I appeal to you, but not to the one who spews out wisdom, having been brought up in schools, refined in libraries, nourished in academies and Attic porticoes. I appeal to you, simple, uneducated, coarse and ill-bred, as you are among people who have only you, to the one you are in the streets, in the squares, and in the weavers' workshops. I need your inexperience, for no one believes in your insignificant knowledge. I ask of you what you bring into man, what you have learned to feel either from yourself or with the help of your creator, whatever he may be. You, as far as I know, are not a Christian: for the soul usually becomes a Christian, and is not born a Christian. But now the Christians demand testimony from you, a stranger, against your own, so that they may be ashamed of you, for they hate and ridicule us for the knowledge of which they now accuse you.

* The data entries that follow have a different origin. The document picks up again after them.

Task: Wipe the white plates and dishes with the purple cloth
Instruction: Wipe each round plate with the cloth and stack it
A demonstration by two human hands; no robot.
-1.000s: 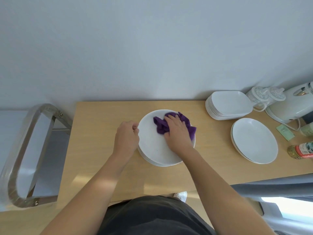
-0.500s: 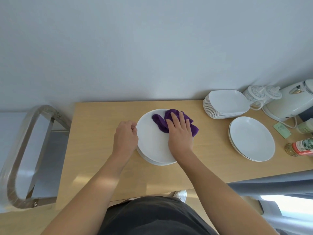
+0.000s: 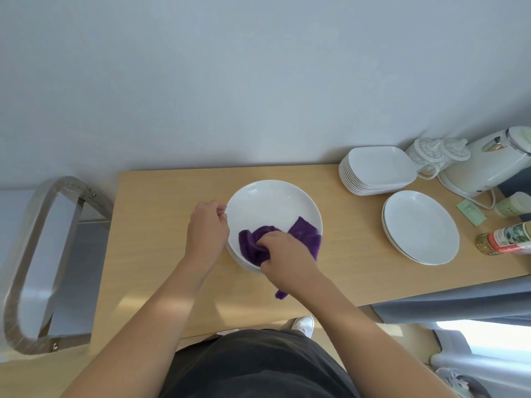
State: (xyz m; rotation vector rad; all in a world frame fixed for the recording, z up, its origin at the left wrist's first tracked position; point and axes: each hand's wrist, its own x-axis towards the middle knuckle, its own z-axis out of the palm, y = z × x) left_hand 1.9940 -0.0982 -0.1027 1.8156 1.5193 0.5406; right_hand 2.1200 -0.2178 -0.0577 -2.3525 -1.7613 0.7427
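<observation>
Right hand [image 3: 283,254] bunches purple cloth [image 3: 304,235] in plate [image 3: 273,202].

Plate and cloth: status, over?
Left hand grips plate rim. Right hand clutches cloth on plate's near side. Round stack and square stack off right, nothing in the way.

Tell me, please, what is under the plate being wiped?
Rims of more white plates peek out at its near-left edge; the top plate, purple cloth and right hand cover the rest.
</observation>
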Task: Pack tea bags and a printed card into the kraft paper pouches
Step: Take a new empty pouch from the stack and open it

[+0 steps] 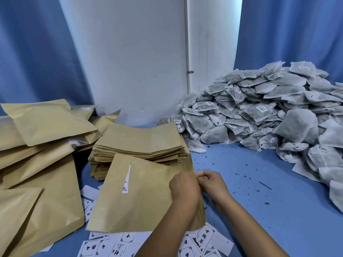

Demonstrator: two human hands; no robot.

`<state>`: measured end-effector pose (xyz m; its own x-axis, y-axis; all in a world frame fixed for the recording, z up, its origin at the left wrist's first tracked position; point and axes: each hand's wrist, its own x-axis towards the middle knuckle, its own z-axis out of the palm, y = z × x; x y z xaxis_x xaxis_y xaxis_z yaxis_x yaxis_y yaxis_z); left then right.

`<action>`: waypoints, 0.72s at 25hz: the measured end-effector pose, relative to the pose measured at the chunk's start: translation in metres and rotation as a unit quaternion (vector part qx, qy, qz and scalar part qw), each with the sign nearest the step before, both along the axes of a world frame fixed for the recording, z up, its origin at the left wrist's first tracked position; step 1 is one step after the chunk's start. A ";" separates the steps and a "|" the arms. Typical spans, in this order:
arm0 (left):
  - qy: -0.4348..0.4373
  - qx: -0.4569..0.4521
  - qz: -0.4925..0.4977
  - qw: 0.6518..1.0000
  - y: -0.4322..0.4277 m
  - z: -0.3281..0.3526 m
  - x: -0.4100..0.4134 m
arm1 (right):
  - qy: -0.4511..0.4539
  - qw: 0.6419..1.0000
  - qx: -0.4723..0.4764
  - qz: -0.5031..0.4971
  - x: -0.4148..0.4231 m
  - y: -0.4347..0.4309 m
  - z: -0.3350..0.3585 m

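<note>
A flat kraft paper pouch (137,197) is held tilted above the blue table, with a narrow white printed strip showing on its face. My left hand (183,188) grips the pouch at its right edge. My right hand (211,182) pinches the same edge just beside the left one, fingers curled. White printed cards (206,238) lie scattered on the table under the pouch. A big heap of grey-white tea bags (269,112) with strings and small labels fills the right back of the table.
A stack of flat empty pouches (141,143) stands behind the held one. Filled, puffed pouches (37,145) pile up at the left. Loose tea crumbs dot the blue table (259,210). Blue curtains and a white wall stand behind.
</note>
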<state>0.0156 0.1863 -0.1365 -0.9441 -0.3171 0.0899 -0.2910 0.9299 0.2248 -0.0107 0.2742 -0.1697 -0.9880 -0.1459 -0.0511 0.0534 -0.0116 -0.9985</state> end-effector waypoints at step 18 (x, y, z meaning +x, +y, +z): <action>0.095 0.514 0.055 0.851 -0.034 -0.020 0.001 | -0.094 0.991 -0.093 -0.032 -0.011 0.006 -0.003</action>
<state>0.0166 0.1519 -0.1565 -0.9030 -0.4057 -0.1412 -0.2315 0.1828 0.9555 -0.0216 0.2799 -0.1727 -0.9709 -0.1074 -0.2140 0.2321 -0.2038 -0.9511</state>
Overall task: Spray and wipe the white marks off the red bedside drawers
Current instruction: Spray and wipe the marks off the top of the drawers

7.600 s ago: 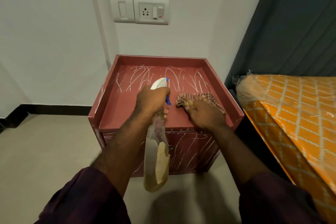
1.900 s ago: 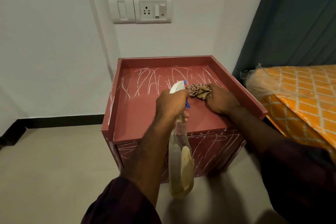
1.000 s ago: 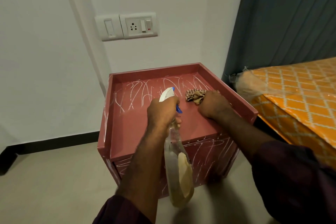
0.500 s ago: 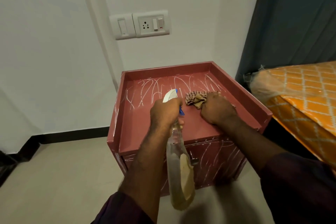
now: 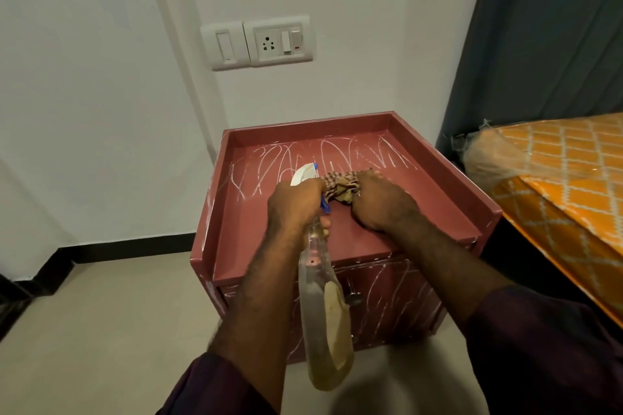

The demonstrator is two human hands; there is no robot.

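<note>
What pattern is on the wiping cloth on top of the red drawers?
The cloth has a small brown-and-cream check, clearest in the head view.

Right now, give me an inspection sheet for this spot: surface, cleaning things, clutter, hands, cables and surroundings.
Surface: the top of the red drawers is bare on the near half; white marks cover the far half and the drawer front.
Job's things: spray bottle with yellowish liquid at its bottom, hanging before the drawer front; checked cloth bunched on the top beside the marks.
Clutter: nothing seen.
Hands: left hand grips the spray bottle at its neck; right hand grips the cloth on the top.
Cables: nothing seen; the wall socket has nothing plugged in.
Surroundings: white wall, dark curtain, orange mattress to the right, pale floor.
</note>
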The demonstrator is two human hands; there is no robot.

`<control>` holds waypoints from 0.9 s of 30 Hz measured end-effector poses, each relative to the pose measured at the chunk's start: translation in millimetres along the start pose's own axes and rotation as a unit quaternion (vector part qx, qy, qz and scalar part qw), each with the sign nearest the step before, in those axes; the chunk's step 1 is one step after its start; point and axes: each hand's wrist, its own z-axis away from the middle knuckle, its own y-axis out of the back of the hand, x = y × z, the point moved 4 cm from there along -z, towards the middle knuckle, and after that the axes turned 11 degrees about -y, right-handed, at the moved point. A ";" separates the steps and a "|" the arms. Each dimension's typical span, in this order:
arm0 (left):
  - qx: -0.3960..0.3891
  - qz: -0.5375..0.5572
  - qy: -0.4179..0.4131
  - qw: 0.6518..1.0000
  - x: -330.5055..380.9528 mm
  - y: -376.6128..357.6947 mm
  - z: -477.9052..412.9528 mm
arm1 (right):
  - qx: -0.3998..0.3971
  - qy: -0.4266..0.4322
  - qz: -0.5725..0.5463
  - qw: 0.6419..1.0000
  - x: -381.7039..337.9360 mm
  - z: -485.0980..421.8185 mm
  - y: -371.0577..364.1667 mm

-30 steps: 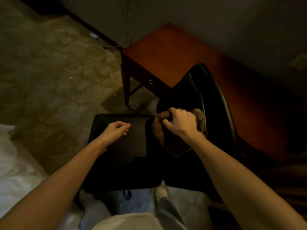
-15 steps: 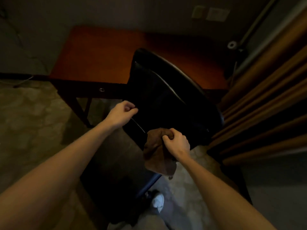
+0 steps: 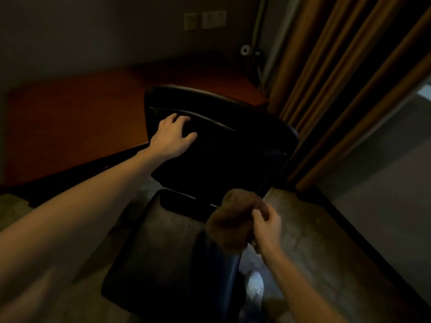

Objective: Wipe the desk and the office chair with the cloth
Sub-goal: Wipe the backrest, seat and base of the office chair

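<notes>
Black leather office chair (image 3: 221, 157), its backrest partly hiding the red-brown desk (image 3: 70, 108) behind it; brown curtain (image 3: 338, 89) to the chair's right. Left hand (image 3: 171, 136), fingers spread, rests on the backrest. Right hand (image 3: 265, 227) pinches the bunched brown cloth (image 3: 233, 220) above the seat's right edge.

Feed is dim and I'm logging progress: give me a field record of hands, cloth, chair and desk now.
left hand: rests on the chair backrest, upper left
right hand: grips the cloth
cloth: brown, bunched, at the right rear corner of the seat; contact unclear
desk: reddish wood, behind the chair
</notes>
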 end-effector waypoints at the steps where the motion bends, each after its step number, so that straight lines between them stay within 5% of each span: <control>1: -0.018 0.002 -0.013 1.000 -7.7 -3.1 10.8 | 0.034 -0.034 -0.065 0.997 5.3 13.5 -6.0; 5: -0.088 -0.021 -0.048 0.995 -19.0 -7.4 32.8 | 0.124 -0.122 -0.220 0.960 8.3 46.8 -23.3; 16: -0.121 -0.109 -0.110 0.981 27.7 29.8 -28.9 | 0.304 -0.031 -0.275 0.911 -53.0 48.3 16.9; 21: -0.109 -0.179 -0.130 0.969 25.5 28.6 -77.8 | 0.382 0.026 -0.170 0.908 -111.2 7.5 25.5; 27: -0.118 -0.212 -0.067 0.968 -40.4 52.1 -141.7 | 0.301 0.046 -0.024 0.952 -130.5 -78.9 0.0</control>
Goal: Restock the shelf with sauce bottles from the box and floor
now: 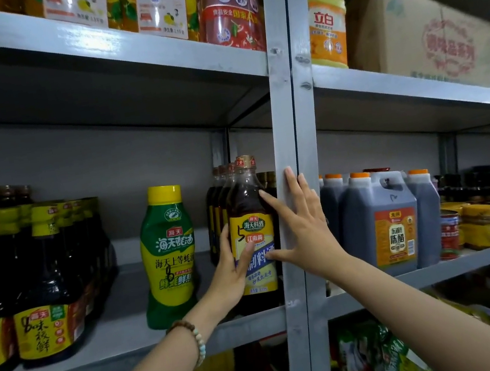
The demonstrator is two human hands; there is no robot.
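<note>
On the middle shelf [126, 338], a cooking wine bottle [251, 235] stands upright at the front, right beside the grey post [285, 134]. It sits between 2 hands. The left hand [234, 267] is wrapped around the bottle's left side, with the thumb lying across the yellow and blue label. The right hand [303, 224] is spread open and flat, fingers wide, touching the bottle's right side and the post. More dark bottles line up behind it. A green and yellow oyster sauce bottle [168, 255] stands near, on the left.
</note>
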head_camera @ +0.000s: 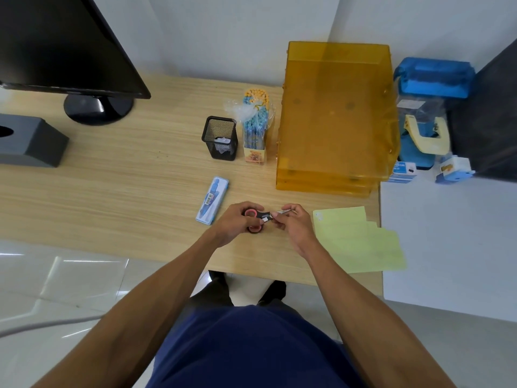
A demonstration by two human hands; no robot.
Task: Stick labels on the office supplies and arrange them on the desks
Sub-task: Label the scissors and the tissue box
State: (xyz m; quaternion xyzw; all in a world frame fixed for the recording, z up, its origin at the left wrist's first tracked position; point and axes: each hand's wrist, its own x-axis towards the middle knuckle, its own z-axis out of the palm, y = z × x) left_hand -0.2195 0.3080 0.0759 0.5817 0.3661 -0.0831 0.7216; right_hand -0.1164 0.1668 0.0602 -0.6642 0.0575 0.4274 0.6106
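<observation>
Near the desk (140, 191) edge, left hand (237, 222) grips the scissors (258, 215) handles; right hand (293, 222), at 3 o'clock, pinches a small label (267, 218). Press it flat, smoothing outward.

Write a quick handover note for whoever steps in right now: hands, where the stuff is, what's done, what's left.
Left hand grips the scissors by the red handles. Right hand pinches at the blade end, apparently pressing a small white label on.
On the wooden desk: blue pen case, mesh pen cup, pencil pack, amber tray stack, yellow label sheets.
Done: cannot tell beyond scissors.
Left: finish the scissors, label the rest, arrange.
</observation>
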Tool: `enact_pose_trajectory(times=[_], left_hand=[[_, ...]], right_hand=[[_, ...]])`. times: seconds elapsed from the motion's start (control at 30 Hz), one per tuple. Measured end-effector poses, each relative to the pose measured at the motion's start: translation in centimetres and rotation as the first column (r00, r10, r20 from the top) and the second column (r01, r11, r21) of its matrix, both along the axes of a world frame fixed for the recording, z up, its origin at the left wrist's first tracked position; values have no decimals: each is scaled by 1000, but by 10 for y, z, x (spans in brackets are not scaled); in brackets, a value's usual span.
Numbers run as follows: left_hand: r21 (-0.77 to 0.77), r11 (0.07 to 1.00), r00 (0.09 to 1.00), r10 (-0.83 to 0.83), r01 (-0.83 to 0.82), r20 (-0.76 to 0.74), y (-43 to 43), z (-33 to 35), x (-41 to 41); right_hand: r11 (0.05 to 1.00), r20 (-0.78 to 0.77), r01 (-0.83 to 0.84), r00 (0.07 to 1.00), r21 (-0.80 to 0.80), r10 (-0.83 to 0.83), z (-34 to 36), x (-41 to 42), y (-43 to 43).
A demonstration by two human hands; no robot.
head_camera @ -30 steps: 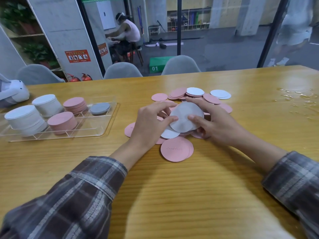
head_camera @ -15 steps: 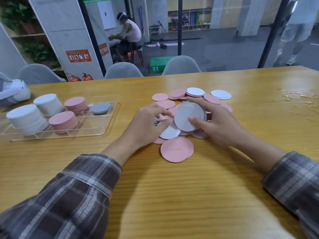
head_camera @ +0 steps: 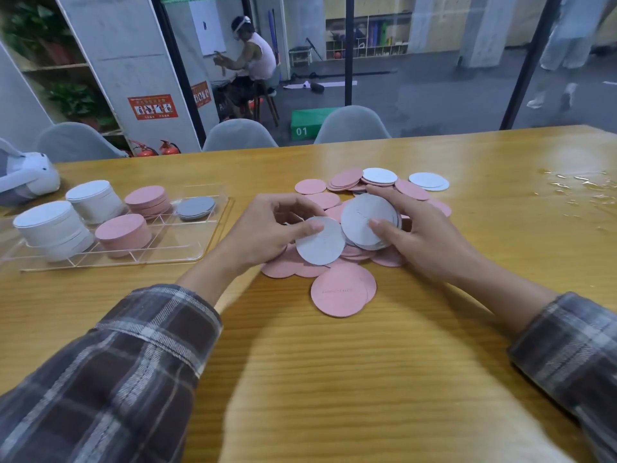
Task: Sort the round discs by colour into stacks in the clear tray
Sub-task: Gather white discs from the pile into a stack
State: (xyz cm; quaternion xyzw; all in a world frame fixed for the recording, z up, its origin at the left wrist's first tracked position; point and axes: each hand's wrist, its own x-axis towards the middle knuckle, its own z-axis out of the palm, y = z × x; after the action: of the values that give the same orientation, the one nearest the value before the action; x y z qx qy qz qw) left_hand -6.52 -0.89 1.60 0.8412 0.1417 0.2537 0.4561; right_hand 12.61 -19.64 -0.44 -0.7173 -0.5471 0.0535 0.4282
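Left hand (head_camera: 263, 228) pinched one grey disc (head_camera: 322, 247), right hand (head_camera: 424, 238) gripped a thin grey stack (head_camera: 362, 218); clear tray (head_camera: 180, 242) lay left, nearer the left hand.

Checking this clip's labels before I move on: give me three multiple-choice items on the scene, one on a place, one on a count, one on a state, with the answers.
1. Where does the clear tray sit relative to the loose pile of discs? A to its left; B to its right; C on top of it.
2. How many stacks stand in the tray? A two; B five; C nine.
3. What is the left hand doing? A gripping the tray; B hanging empty; C pinching a pale disc.

Answers:
1 A, the tray lies on the person's left of the pile.
2 B, there are two white stacks, two pink and one grey.
3 C, thumb and fingers pinch the disc's edge above the pile.
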Motion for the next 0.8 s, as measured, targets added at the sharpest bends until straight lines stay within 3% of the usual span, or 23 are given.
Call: enact_pose_trajectory(times=[0.3, 0.67, 0.8], left_hand=[[-127, 992, 995, 39, -27, 95, 0, -7, 2], [-98, 985, 962, 157, -138, 224, -18, -17, 17], [-47, 989, 964, 148, -141, 220, -22, -18, 17]], right_hand=[[1000, -10, -20, 1000, 7, 20, 0, -3, -1], [990, -201, -142, 970, -11, 137, -3, -19, 7], [992, -75, -126, 989, -30, 124, -4, -24, 9]])
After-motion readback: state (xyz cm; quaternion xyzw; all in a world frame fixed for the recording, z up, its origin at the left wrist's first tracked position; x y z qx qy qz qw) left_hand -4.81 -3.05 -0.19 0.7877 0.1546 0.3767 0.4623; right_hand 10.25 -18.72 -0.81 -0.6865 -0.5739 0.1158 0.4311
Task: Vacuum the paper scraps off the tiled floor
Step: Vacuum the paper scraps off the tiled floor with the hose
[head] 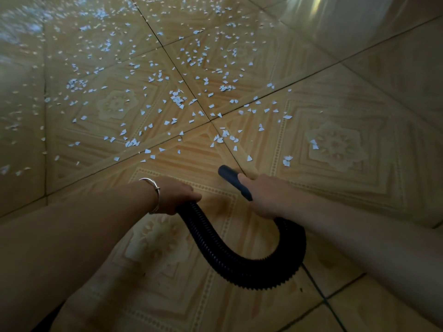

2. We are displeased because we publicly call by this one name the only God, from Whom all things are subject and to Whom all things are subject. Bear witness, soul, if you know it. For thou, as we hear, proclaim openly and with all the freedom that we have: "What God will give" and "If God wills." With these words you indicate that there is One Whose authority you acknowledge and to Whose will you turn your gaze. At the same time, you assert that there are no other gods, whom you list by name: Saturn, Jupiter, Mars, Minerva. For you assert that there is only one God, and only Him, you call God; therefore, when you sometimes call them also; gods, it is clear that you are using someone else's name and as if borrowed. Nor is the nature of the God whom we preach hidden from you. "God is good," "God does good" — this is your voice. And you, of course, add: "And man is evil," indicating by this contrast, indirectly and figuratively, that man is evil precisely because he has distanced himself from the Good God. And you, just as willingly as befits a Christian, proclaim that the God of goodness and goodness is the source of all blessing (this is considered by us the highest sacrament of teaching and communion): "God will bless you." But if you turn God's blessing into a curse, then, as you should, together with us, you recognize all His power over us.

There are also those who, without rejecting God, do not recognize Him as the Overseer, the Disposer, and the Judger, for which we are most blamed, for we accept this teaching for fear of the proclaimed judgment. By honoring God in this way, they free Him from the burdens of supervision and punishment, and do not even recognize His wrath. "For," they say, "if God is angry, he is subject to corruption and passion; and what suffers and deteriorates may even perish, but for God this is inadmissible." Agreeing that the soul is divine and came from God, they fall, according to the testimony of the soul itself, into a contradiction with the opinion given above. For if the soul is divine or given by God, then it has undoubtedly come to know its Giver, and if it has, then, of course, it fears Him, so great a Creator.

How can she not be afraid of Him Whom she would like to see merciful, and not wrathful? Where, then, does the soul's natural fear of God come from, if God does not know wrath? How does He who does not know offense cause fear? And what do they fear if not anger? And where does anger come from, if not out of a desire to punish? Where does the desire to punish come from, if not from a just court? Whence comes judgment itself, if not from omnipotence? And who is omnipotent except the one God?